A situação é de caos total. Desde a entrada do prédio, por onde se anda o rastro é de poeira, areia e terra. Na cantina, provisoriamente montada no corredor de entrada, os alimentos são vendidos em meio a sujeira. Salas estão interditadas. Nos corredores, os alunos são obrigados a desviar de andaimes e outros materiais de apoio da obra. Nos laboratórios, localizados no segundo andar, a situação é ainda mais crítica. As instalações elétricas estão precárias, com fios desencapados, que se tornam um perigo para os alunos. Na estrutura improvisada, não há extintor de incêndio. "Se tiver um incêndio aqui, fica complicado", reclama o professor Reinaldo Nishikawa.
Ele diz que as obras começaram no início deste ano e desde então se arrastam sem uma explicação da direção. "Foi avisado que teria a obra, mas que ela duraria apenas uma semana e, de lá para cá, toda semana está para terminar, mas não acaba nunca. A gente não aguenta mais", desabafou Nishikawa.

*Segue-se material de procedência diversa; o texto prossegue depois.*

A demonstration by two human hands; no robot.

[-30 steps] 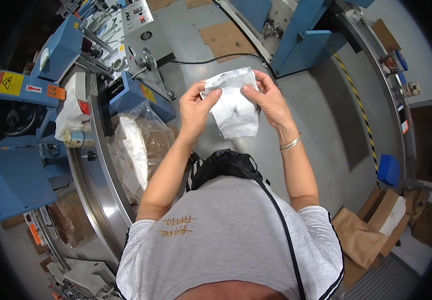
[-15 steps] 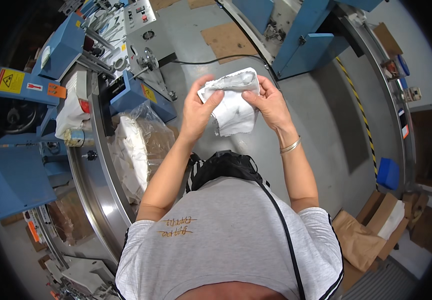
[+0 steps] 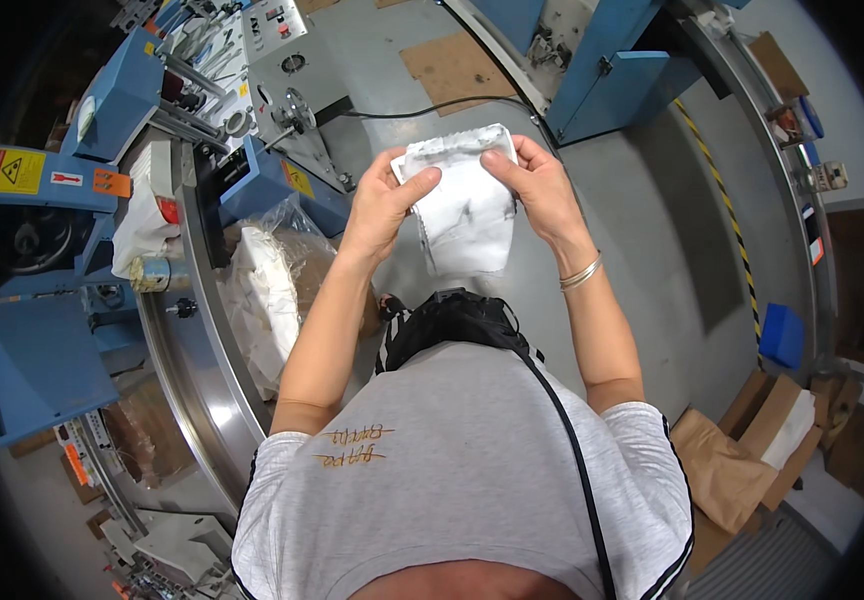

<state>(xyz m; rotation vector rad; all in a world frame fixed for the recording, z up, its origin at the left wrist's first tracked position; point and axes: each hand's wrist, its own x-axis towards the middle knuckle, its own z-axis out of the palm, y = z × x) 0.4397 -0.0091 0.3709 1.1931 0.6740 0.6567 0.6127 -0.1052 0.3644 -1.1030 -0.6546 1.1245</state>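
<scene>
Out in front of me, above the floor, a folded white cloth (image 3: 464, 225) with grey smudges hangs from both my hands. Its upper edge is turned over into a thick, soiled fold, and the lower part drapes down. My left hand (image 3: 384, 205) pinches the cloth's upper left corner, thumb on the front and fingers behind. The upper right corner is gripped the same way by my right hand (image 3: 542, 195), whose wrist carries a metal bangle. The fingers behind the cloth are partly hidden.
On the left stands a blue and grey machine (image 3: 47, 190) with a metal rail (image 3: 214, 370). White material in a clear plastic bag (image 3: 272, 290) lies beside it. Another blue machine (image 3: 612, 95) is ahead right. Cardboard boxes (image 3: 772, 430) and a blue bin (image 3: 780, 335) sit at the right.
The cloth's open top has been folded over and flattened, and its lower part hangs straighter and wider. Both hands still grip it, with the left thumb shifted slightly outward.
</scene>
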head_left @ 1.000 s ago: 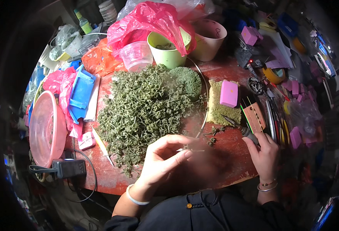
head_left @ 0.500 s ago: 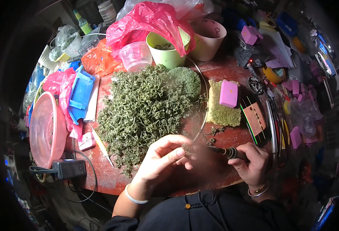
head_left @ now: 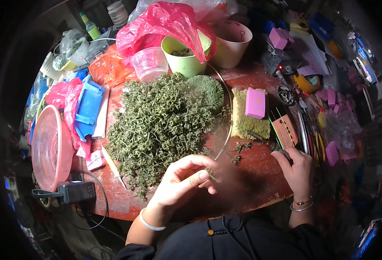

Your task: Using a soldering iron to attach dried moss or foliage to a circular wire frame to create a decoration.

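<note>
1. A pink basin (head_left: pixel 64 147) is tilting at the left of the red table (head_left: pixel 257 78), near a blue plastic tray (head_left: pixel 89 102) and a crumpled pink bag (head_left: pixel 65 93).
2. A dark rectangular box (head_left: pixel 79 191) is lying beside the basin's lower end, and a black cable (head_left: pixel 106 197) is curving close by.
3. A small pink-and-white box (head_left: pixel 96 160) is sitting beside a slim yellow-and-white stick (head_left: pixel 111 162).
4. An orange bag (head_left: pixel 106 68) is spreading near a clear tub (head_left: pixel 150 63).
5. A bright pink bag (head_left: pixel 160 26) is draping over a lime-green pot (head_left: pixel 184 65); a pale pot (head_left: pixel 232 52) is standing just to its right.
6. Behind, a bottle (head_left: pixel 90 27) is standing near stacked containers (head_left: pixel 118 14).
7. A yellow tape roll (head_left: pixel 301 82) is lying at the right, near purple-pink blocks (head_left: pixel 331 97).
</note>
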Demonstrator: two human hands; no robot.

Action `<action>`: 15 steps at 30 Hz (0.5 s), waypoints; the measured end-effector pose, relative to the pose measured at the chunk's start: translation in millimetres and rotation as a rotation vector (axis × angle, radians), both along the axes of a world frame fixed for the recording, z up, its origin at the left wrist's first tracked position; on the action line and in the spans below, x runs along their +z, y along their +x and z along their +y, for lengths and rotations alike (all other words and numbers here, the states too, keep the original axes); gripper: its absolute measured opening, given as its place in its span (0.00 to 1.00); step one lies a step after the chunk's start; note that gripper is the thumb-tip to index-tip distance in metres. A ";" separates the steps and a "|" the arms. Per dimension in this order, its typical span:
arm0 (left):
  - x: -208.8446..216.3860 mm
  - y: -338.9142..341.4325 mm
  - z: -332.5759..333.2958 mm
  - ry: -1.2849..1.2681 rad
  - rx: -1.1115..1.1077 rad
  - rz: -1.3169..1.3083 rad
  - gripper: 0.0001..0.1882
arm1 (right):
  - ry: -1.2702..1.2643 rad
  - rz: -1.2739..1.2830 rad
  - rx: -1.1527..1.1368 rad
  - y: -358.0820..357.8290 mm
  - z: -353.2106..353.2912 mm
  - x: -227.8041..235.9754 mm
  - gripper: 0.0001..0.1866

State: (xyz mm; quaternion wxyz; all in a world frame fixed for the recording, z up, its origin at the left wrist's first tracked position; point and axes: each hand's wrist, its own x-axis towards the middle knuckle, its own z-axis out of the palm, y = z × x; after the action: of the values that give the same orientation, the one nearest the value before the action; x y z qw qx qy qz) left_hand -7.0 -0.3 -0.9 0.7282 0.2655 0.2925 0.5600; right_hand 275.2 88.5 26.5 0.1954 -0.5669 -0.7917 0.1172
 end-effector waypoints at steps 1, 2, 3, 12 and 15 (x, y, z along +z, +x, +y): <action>-0.1 0.1 0.3 -0.013 0.006 -0.006 0.12 | 0.039 0.051 -0.012 -2.1 -0.5 0.0 0.15; -0.2 0.2 0.6 -0.026 0.011 -0.012 0.12 | 0.039 0.052 -0.012 -3.3 -0.7 -0.6 0.15; -1.0 0.2 0.6 -0.025 0.011 -0.011 0.12 | 0.056 0.072 -0.014 -4.2 -0.8 -1.3 0.16; 3.7 1.5 1.8 -0.084 0.044 -0.003 0.14 | 0.192 0.211 -0.015 -7.5 -8.1 7.7 0.21; 0.3 -0.4 -0.1 -0.084 0.026 -0.009 0.14 | 0.179 0.237 0.192 -12.3 -15.4 13.9 0.25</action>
State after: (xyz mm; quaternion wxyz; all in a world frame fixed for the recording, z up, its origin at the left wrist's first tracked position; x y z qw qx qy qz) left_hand -7.4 -0.4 -0.6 0.7326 0.2282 0.3158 0.5581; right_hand 262.8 73.1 40.4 0.3251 -0.4510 -0.8209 0.1303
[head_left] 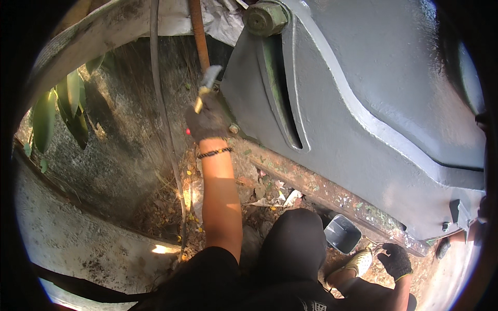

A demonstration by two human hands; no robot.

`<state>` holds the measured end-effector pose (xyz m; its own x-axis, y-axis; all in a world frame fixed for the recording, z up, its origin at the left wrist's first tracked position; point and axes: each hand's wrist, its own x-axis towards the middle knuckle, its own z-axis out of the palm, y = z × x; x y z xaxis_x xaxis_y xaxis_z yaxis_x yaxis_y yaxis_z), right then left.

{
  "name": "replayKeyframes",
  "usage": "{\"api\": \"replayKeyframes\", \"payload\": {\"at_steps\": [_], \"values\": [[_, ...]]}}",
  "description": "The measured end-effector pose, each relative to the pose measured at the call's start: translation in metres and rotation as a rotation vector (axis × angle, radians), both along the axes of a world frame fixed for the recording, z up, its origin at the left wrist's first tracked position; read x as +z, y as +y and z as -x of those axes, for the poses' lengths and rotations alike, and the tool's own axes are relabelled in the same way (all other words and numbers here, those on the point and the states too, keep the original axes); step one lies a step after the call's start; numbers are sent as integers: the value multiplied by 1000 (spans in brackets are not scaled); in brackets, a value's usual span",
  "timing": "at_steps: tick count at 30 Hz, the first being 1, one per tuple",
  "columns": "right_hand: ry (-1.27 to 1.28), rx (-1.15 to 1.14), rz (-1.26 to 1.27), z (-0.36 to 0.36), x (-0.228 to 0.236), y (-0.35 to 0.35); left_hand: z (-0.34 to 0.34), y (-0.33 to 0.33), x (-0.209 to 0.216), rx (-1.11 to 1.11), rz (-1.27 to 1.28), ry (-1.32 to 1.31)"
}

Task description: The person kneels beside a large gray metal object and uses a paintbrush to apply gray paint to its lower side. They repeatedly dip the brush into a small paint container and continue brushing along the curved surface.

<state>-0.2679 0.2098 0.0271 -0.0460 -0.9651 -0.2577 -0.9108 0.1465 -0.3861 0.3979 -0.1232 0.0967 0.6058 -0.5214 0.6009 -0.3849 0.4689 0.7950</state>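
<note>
My left hand [208, 116], in a dark glove with a beaded bracelet at the wrist, is closed round a paintbrush [209, 78] with grey-coated bristles and a yellowish handle. It is raised beside the lower left edge of a large grey-painted metal machine body [358, 145]. Low at the right, my right hand [396, 260], also gloved, has its fingers loosely bent and apart, with nothing visible in them. Nearest to it are a light shoe [359, 263] and a square container [343, 234] with grey paint inside.
A rusty, paint-flecked beam [332, 192] runs along the machine's base. A big bolt [265, 19] sits at its top. A dark cable [162, 103] and a ribbed brown hose [197, 31] hang before a stained wall [124, 140]. Green leaves [44, 122] droop at the left.
</note>
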Motion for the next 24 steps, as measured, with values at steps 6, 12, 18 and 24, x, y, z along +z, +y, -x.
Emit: {"api": "replayKeyframes", "payload": {"at_steps": [6, 12, 18, 24], "values": [[-46, -38, 1, 4, 5, 7, 92, 27, -136, 330, -186, -123], [-37, -27, 6, 3, -1, 6, 38, 40, -212, 309, -173, -245], [-37, -19, -40, -3, -4, 4, 4, 27, -86, -31, -27, 332], [-5, -41, -41, 1, -1, 4, 66, 11, -124, 136, -299, 326]]}}
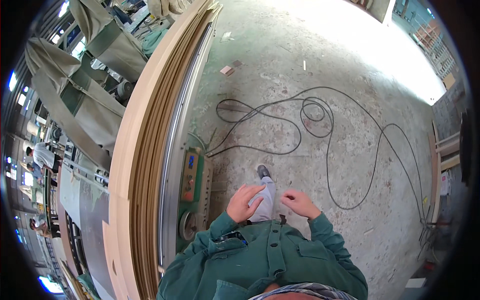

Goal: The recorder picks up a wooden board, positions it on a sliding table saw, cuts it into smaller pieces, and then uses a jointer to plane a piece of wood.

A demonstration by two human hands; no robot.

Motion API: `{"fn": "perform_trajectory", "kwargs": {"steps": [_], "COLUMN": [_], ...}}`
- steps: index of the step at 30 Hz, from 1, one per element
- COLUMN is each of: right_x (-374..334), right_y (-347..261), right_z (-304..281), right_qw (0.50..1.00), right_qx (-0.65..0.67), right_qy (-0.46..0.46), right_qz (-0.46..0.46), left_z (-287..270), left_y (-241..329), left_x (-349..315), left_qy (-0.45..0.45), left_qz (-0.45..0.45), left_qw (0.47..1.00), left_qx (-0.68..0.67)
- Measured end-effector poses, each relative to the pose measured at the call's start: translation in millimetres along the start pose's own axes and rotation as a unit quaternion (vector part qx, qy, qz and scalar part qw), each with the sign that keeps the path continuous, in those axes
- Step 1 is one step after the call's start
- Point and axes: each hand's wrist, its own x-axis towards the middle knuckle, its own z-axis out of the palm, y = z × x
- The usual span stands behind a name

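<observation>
The left hand (243, 203) has spread, empty fingers and the right hand (301, 203) curls, grip unclear, near stacked boards (151, 135), likely stiff, heavy together, best held by the edges.

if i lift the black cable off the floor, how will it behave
The black cable looks floppy: it lies in loose, uneven curves. It may tangle where its loops cross, and its long run could drag heavily.

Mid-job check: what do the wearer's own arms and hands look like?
Long, loose, creased green cloth sleeves cover both arms to the wrists. The left hand and right hand are bare, without gloves.
</observation>
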Motion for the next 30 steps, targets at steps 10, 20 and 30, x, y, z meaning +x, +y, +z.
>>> {"fn": "perform_trajectory", "kwargs": {"steps": [10,20,30], "right_x": [39,215,590], "right_y": [281,312,226], "right_z": [-153,-284,-504], "right_qw": [0.846,0.829,0.792], "right_qx": [-0.512,-0.465,-0.578], "right_qy": [0.004,-0.005,-0.109], "right_qz": [0.146,0.311,0.161], "left_z": [-23,-48,-137], "left_y": [-101,-202,-296], "left_x": [228,469,701], "left_qy": [-0.092,-0.053,0.122], "left_qz": [-0.056,-0.025,-0.091], "left_qw": [0.991,0.996,0.988], "left_qx": [-0.083,-0.064,0.028]}}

O professor conta ainda que desde que a obra começou, até animais peçonhentos, como escorpiões, já foram encontrados no prédio. Segundo ele, 35 alunos pediram afastamento das aulas por conta de problemas respiratórios. "A poeira é insuportável e o barulho atrapalha demais. Não consigo escutar o que o aluno pergunta a alguns metros de mim. E por isso fizemos essa manifestação hoje, queremos mostrar para a sociedade o problema que estamos vivendo. Nossa preocupação é com aluno, com o lado pedagógico, que fica muito prejudicado com uma situação dessas", cobrou.

APRENDIZADO
"O que atrapalha demais é o barulho. Já teve dia de estarmos na aula e os pedreiros começarem a conversarem, parecia que eles estavam dentro da sala com a gente. Já teve dia da gente ter que limpar também, de tão sujo que estavam as coisas na sala. O nosso aprendizado está muito comprometido", descreveu o estudante do curso de técnico em Informática, Edwards Ilhe.
Na quadra de esportes, onde os estudantes realizam atividades esportivas no contraturno escolar, a situação também é crítica. "Temos que nos policiar para não escorregar com tanta terra e poeira. Dois alunos já caíram e quebraram o braço. É horrível, a roupa sai toda suja, até evito vir de roupa branca", contou a estudante Gabriella Assueiro, de 16 anos.
O professor Paulo Pereira cobra mais segurança no campus, que abriga atualmente pouco mais de 300 alunos diariamente. "Já teve dias dos operários passarem no meio dos alunos carregando sacos de cimento nas costas, eles com capacete e os alunos, não", relatou.

ESTRESSE
O diretor geral do IFPR, Amir Limana, admite o atraso, mas garante que nunca virou as costas para o problema. "Sempre foram atendidos. Tudo que está aqui é pelas nossas intervenções. A obra está praticamente encerrada. Chegou a um ponto de estresse que extrapolou, mas não que a direção não tenha feito nada", defendeu-se.
"O prédio tinha uma série de problemas, entre eles a segurança dos alunos e o acesso para deficientes, e nós pedimos para eles resolverem. Combinamos que seria feito nas férias, mas por problemas climáticos eles não conseguiram fazer. O que era uma obra pequena se tornou grande e já devia ter terminado há muito tempo", completou o diretor, que prometeu esforços para tentar encontrar uma solução o mais rápido possível para o problema.
O prédio onde está o IFPR está alugado por R$ 26 mil/mês e o contrato será renovado por mais um ano. A mudança definitiva só deverá ocorrer quando o campus próprio, que será construído na Avenida da Liberdade (zona Norte), ficar pronto, o que deve acontecer somente em 2018.